Gregor Paul is the Herald on Sunday's rugby writer

Rugby: Getting head around injury risk

Conrad Smith lies prone after making a poor tackle. Photo / Getty Images
Conrad Smith lies prone after making a poor tackle. Photo / Getty Images

As New Zealand rugby attempts to become a world leader in its management of head knocks and concussion, it may find it can never do the right thing.

Across all mediums last week, the consensus was that Conrad Smith should consider retiring after suffering another concussion - his second this year. He also suffered concussion in 2010 and has endured several significant head knocks over his career.

To many, that's enough for him to be branded a madman for continuing to play. It was even suggested he would be setting the perfect example if he retired now - a sacrificial lamb to illustrate to his peers just how seriously everyone should be about concussion.

On one level, this heightened concern and caution is to be welcomed. It's a far cry from the bad old days when players were encouraged to deny they had been concussed. It's a vast improvement from when players would be mocked as soft if they were knocked out during a game, or singled out for forfeit or good-natured ridicule when the doctor asked them their name and they couldn't remember.

No matter how wistfully the old timers speak of those days and yearn for their return, they weren't good: they weren't anywhere near as endearing or as fun-filled as they might seem in the retelling.

Yet nor should there be rejoicing at this new state of affairs, where every head knock comes with a veiled warning that it is potentially career-ending. The reason New Zealand is leading the way in management of players who suffer concussion is that each case is treated as it presents.

There is no blanket rule as there used to be when a mandatory stand-down period was imposed. Every player who suffers a concussion must pass a gradual scale of testing that links to their level of activity at training. No one can con the system and the prevailing attitude in professional circles is that concussion victims are off limits to subtle, or not-so-subtle encouragement they get back on the field.

Research in the field is lacking but what's not disputed is that any player forced into playing before he has fully recovered from a concussion is putting his immediate health in serious danger.
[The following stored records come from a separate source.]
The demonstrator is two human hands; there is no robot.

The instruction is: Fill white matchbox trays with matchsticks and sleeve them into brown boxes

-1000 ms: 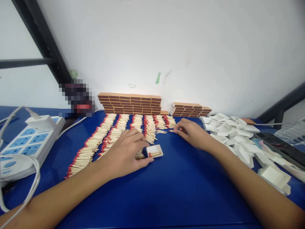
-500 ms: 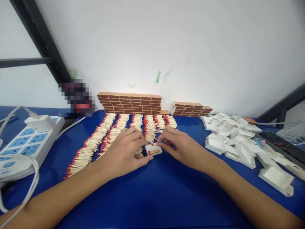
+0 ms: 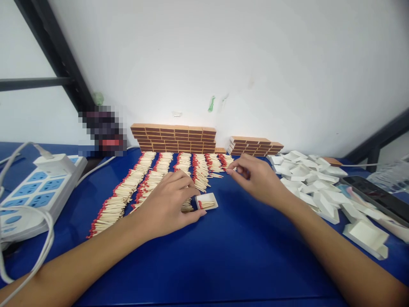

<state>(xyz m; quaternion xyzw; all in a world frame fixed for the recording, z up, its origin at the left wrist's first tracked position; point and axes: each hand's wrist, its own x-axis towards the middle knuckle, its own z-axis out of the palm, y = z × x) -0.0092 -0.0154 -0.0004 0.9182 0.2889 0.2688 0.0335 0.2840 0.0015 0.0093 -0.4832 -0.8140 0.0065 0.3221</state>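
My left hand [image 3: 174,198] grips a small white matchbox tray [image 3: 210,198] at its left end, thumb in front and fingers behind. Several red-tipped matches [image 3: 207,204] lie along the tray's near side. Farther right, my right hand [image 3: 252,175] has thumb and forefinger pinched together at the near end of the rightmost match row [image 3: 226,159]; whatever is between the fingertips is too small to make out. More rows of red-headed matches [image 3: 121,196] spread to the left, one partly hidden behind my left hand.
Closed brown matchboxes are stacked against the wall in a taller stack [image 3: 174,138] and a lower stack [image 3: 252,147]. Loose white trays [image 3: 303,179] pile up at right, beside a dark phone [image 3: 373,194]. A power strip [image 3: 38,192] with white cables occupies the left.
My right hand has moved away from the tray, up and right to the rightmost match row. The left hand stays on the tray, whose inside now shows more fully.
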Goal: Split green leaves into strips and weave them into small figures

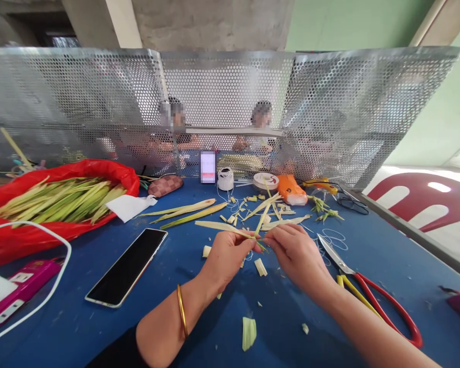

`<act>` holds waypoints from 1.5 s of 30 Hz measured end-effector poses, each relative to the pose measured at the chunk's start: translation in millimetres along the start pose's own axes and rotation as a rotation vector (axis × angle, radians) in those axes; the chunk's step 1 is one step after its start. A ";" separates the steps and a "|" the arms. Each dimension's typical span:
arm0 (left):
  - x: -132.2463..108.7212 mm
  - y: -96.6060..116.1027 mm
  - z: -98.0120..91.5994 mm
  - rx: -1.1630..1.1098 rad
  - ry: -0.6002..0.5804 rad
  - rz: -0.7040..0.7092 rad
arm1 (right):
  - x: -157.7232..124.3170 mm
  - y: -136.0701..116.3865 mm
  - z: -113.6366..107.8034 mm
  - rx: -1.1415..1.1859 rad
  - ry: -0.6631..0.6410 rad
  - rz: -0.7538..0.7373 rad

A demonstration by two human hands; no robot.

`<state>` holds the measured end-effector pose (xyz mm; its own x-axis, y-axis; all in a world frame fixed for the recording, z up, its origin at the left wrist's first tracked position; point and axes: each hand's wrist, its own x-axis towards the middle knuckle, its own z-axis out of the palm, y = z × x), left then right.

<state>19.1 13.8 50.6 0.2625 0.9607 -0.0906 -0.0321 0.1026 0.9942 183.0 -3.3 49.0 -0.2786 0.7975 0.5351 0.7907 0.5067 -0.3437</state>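
Pale leaf strips (223, 228) are held over the middle of the worktop (191, 327), pinched tight by the left hand (230, 255). Right beside it, the right hand (297, 253) is bunched up, fingertips together, but honestly what's gripped there can't be told. Scissors (335, 256) are parked toward the right edge; a red bag (19, 241) of leaves (61, 199) is plonked toward the far edge, over left.

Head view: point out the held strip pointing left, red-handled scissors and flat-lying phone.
Held strip (216, 225): head view, on its free length.
Red-handled scissors (342, 265): head view, on the blades.
Flat-lying phone (127, 268): head view, mid-screen.
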 end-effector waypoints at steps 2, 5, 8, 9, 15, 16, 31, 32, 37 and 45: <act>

What every rugby follower in New Zealand can take a degree of comfort from is that the welfare of the players is paramount. In the case of Smith, he won't be lacing up his boots again until he's passed rigorous tests and satisfied various medical staff that he's ready to play.

But it's the question of Smith's long-term health that remains uncertain. The medical fraternity can't agree on the effects of continued brain injuries. There are conflicting views about degenerative damage caused by accumulated incidents.

The prevailing view in New Zealand is that there is not yet compelling, if any, evidence to suggest that a player who endures repeated head knocks will be more prone than his peers who don't, to suffer degenerative brain conditions later in life.

Research in the United States, based on studies involving NFL players, takes a different view and there is a growing lobby of doctors who say it is almost a negligent stance to not assume repeated blows increase the likelihood of longer term damage.

But playing professional rugby increases the likelihood of individuals suffering from all manner of degenerative conditions post-career.

Any loose forward who lasts a decade at the top level can expect to need at least one shoulder replacement before they are 50, if not two. Many players can look forward to crippling joint pain and any number of osteoarthritis complaints.

Given the emotional and financial rewards a long career can bring, players will take their chances at what the 'after-life' holds.

Without conclusive, indisputable proof that their long-term health is being endangered by repeated head knocks, those who suffer multiple concussions are more likely to carry on playing than they are to retire.

Smith, should he be passed fit to resume playing, is almost certain to do so. That doesn't mean the rugby fraternity has been irresponsible or negligent in its care of duty. It doesn't mean Smith has set a poor example to younger players or dismissed the seriousness of concussion.

All it means is that on the balance of the evidence, he's concluded that he's comfortable with the level of risk he may or may not be taking by continuing to play.